- **Problem details**:
Using the listing below, say how many lines have the string "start" in them, giving the number alone.

======== Raw data

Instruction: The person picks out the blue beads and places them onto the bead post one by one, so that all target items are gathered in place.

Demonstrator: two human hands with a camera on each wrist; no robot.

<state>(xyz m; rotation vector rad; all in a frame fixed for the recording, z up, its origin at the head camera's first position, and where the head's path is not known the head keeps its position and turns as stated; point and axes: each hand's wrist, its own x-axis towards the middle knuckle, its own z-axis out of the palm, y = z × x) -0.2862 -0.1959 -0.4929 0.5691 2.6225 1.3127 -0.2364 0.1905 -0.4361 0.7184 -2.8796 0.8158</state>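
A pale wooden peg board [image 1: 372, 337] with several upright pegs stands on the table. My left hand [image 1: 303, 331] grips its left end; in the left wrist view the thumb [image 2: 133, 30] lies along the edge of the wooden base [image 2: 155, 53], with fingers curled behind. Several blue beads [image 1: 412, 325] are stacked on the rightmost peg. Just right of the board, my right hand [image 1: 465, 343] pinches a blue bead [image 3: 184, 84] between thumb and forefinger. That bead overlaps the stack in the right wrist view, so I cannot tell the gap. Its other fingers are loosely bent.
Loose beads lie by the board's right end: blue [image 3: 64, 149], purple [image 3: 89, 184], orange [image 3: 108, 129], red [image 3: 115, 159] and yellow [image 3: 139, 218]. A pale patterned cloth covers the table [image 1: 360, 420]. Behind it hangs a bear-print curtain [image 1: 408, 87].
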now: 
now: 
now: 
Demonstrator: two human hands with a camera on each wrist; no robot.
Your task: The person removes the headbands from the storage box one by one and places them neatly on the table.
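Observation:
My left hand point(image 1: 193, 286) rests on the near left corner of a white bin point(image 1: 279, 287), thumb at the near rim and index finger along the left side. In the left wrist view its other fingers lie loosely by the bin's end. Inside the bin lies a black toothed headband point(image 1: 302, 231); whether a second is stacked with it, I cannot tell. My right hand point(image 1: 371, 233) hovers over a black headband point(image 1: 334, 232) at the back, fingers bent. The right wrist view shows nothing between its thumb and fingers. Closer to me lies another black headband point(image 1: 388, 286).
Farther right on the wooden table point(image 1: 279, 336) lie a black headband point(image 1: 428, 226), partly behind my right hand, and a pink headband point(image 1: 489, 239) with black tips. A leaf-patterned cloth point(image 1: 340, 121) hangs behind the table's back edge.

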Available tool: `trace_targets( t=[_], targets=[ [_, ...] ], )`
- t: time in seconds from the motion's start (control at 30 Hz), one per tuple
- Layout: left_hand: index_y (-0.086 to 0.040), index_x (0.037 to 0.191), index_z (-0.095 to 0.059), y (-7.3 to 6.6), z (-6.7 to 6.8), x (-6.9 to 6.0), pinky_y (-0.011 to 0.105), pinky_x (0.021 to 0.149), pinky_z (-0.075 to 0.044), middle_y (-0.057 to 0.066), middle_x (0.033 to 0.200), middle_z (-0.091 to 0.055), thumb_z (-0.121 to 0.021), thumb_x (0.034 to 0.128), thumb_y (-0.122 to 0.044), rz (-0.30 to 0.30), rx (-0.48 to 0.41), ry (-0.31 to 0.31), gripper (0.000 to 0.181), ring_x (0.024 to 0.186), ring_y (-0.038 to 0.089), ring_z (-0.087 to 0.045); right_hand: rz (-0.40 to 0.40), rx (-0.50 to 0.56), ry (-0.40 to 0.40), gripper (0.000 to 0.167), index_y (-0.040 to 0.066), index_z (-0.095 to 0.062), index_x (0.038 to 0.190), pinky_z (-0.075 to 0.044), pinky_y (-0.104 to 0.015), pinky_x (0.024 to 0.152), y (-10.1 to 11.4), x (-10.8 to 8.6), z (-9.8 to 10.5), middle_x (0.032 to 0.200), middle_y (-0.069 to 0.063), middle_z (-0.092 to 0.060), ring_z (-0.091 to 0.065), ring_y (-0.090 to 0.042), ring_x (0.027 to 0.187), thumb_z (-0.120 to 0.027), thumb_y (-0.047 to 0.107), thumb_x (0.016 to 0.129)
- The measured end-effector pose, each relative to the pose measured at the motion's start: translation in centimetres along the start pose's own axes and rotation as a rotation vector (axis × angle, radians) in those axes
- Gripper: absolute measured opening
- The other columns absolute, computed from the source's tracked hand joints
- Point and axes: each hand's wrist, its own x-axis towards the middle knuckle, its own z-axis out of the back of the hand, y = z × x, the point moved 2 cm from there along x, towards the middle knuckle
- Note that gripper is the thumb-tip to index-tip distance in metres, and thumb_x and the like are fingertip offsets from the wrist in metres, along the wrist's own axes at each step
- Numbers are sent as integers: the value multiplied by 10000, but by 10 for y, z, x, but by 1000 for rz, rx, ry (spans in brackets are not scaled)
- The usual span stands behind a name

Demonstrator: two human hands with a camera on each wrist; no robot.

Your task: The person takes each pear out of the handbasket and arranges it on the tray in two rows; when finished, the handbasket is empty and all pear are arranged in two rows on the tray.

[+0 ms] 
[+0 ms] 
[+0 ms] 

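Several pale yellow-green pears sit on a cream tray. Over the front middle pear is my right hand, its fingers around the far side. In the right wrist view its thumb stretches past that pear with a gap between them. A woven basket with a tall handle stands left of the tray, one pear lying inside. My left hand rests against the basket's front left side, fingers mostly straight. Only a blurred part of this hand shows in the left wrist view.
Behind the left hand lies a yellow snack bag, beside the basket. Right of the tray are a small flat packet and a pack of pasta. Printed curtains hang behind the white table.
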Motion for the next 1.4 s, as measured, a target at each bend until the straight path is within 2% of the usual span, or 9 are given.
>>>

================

- **Response below**:
2